Ah, university Muslim Students’ Associations, where would we be without you? A lot of us would be single, no doubt. Here’s the story of yet another cross-cultural MSA couple, enjoy! 😀
*Disclaimer: author’s identity has been kept anonymous.
1.) How and when did you first meet your husband? What were your first impressions of each other?
We were both on the MSA shura at uni (how original) and worked on a project together so got to know each other that way. I actually used to confuse him for one of the other guys on the shura at first so it took me a while to remember his name lol! He was very focused at the time which was something I liked but it took quite a while for me to actually think of him as anything other than a friend. His first impression of me was apparently of someone who was really smiley and just a little bit ditzy. Hey, opposites attract!
2.) How did you guys commence getting to know each other?
We were working on a project together at the time so had frequent meetings and got to know each pretty well pretty quickly. It definitely wasn’t love at first sight for me but friends were telling me all the time that he was interested- I just couldn’t see it. Eventually we had a bit of an awkward conversation online where we both sort of admitted that we liked each other in a very roundabout way and it kind of went from there. Needless to say, meetings got pretty awkward after that!
3.) How did you get to know each other? (i.e. phone, email etc)
We were friends first so we used to catch up when we were at uni to get to know each other, phone calls, emails etc. Our parents knew that we were getting to know each other so it wasn’t in secret or anything like that. They were pretty flexible about it and knew it was inevitable given we were at uni and on the shura together.
4.) How long did you get to know each other before you got married?
Our relationship was slightly complicated given we both came from different cultures, we were both at uni and he moved interstate for work while I had to stay here to finish my degree. We knew each other for 3 years before we got married and were engaged for about 2 and half of those years. I cant say it was a particularly pleasant time given the length of time but it gives you the opportunity to really get to know someone before tying the knot.
5.) What were the main obstacles, if any, as you got to know each other?
We came from very different cultures so accepting the “way things are done” between each others families was a bit difficult. We were very fortunate though in that neither of our families had an issue with the culture thing- it was more an issue with age and having the financial ability to setup house that caused us to take so long to get married ( and the fact that he was living a thousand km’s away for a year or so!).
6.) When were you certain that you wanted to get married to each other?
Right away really. As I said, we already knew each other before even considering marriage so it was easy to go from friends to “ hey…so lets get married!”. There’s always fluctuations in a relationship where you second-guess and wonder whether it will really work but you need to trust your gut really. At some difficult stages in the relationship, people around us would tell us its best to break it off but it really does boil down to what you think is best.

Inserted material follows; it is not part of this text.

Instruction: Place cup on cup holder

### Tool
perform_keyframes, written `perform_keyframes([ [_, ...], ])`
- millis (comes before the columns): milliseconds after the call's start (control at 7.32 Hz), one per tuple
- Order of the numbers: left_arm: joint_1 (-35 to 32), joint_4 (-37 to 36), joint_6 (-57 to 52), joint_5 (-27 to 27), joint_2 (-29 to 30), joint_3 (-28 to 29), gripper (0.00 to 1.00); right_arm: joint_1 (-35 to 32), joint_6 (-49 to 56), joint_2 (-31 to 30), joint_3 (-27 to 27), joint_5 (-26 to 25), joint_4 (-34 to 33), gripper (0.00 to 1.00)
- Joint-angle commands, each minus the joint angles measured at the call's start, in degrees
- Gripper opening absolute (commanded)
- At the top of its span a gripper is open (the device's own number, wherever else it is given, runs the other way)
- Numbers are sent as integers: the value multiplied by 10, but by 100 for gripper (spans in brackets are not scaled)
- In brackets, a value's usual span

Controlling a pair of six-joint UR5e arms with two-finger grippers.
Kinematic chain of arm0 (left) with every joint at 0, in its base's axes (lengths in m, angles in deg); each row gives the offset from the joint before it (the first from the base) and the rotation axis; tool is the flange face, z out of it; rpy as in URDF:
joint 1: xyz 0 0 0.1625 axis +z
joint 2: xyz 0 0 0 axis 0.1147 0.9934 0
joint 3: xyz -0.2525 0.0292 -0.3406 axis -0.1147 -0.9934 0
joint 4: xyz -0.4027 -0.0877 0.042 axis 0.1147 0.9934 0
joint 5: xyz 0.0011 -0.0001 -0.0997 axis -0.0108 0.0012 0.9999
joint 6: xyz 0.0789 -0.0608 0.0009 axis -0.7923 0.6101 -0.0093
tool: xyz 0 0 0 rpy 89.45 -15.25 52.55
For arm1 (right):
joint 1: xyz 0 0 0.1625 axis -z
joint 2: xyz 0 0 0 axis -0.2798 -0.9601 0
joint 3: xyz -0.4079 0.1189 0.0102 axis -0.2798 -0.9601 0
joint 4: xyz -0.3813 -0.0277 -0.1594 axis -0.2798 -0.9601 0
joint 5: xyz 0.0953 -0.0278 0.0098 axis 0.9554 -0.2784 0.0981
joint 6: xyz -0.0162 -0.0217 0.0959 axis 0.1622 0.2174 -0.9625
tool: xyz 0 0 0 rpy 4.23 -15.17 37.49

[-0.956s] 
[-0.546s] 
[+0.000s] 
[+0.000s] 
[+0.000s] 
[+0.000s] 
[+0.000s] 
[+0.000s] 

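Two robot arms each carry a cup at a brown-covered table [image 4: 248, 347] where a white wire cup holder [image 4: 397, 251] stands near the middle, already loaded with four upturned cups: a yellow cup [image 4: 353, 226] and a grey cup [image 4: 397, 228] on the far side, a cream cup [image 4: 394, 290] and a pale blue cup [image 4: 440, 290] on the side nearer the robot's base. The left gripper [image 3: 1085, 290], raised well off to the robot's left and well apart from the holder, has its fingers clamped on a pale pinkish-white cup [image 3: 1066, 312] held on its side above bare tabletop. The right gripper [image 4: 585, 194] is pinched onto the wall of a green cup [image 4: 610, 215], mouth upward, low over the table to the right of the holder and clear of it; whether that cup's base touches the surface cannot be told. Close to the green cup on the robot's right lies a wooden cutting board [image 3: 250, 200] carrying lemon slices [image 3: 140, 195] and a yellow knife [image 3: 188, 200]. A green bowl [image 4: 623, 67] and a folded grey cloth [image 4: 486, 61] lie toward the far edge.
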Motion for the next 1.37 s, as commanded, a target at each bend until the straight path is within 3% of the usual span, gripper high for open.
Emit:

7.) Did you have a social engagement before your wedding reception? (i.e. some kind of party/exchange of rings)
Yes, we had a fatiha at home ( which they don’t do in his culture so it was a bit of a surprise for his parents!) where he gave me a ring and a katb ktab (nikkah) party around a year later.
8.) Did you do nikkah (Islamic marriage ceremony) before your wedding reception? If yes, then what influenced your decision to do so? If not, was there any reason you decided to leave it until the wedding reception?
We had our nikkah done around a year and a half before we got married and just before he moved interstate. We had been together around a year and a half before that and it felt right to do it. We were seeing each other often and were aware of the Islamic considerations in this situation. Also, he was moving interstate and we wanted to be able to visit each other and remain within Islamic boundaries.
9.) Do you have any advice for single people on the process of meeting someone/getting to know someone?
Trust your instinct. If it doesn’t feel right, don’t push it. Don’t be too picky- look for qualities in a person that you know will see you through a lifetime. It’s not about his financial status, car or career prospects- those come later. And boys, her looks will fade so judge your future wife by her personality not the size of her waist. Ultimately you need to be able to look at that person and be comfortable knowing that they will be the mother/father of your children. When it comes time to dowry/wedding/rings etc, be humble and stop at your limits. I’ve seen countless great couples break up because of stupid materialistic things. If he cant afford a massive wedding or dowry, make do with what you can afford. There will not only be more barakah (blessings) in your marriage but he will appreciate you more for it. Definitely don’t go into debt for a wedding- that’s a disaster waiting to happen!
Boys, understand that there’s a lot more to a relationship than physical attraction. Yes, it’s important but it’s marginal. Look beyond the exterior. You’ll be surprised by what you might find.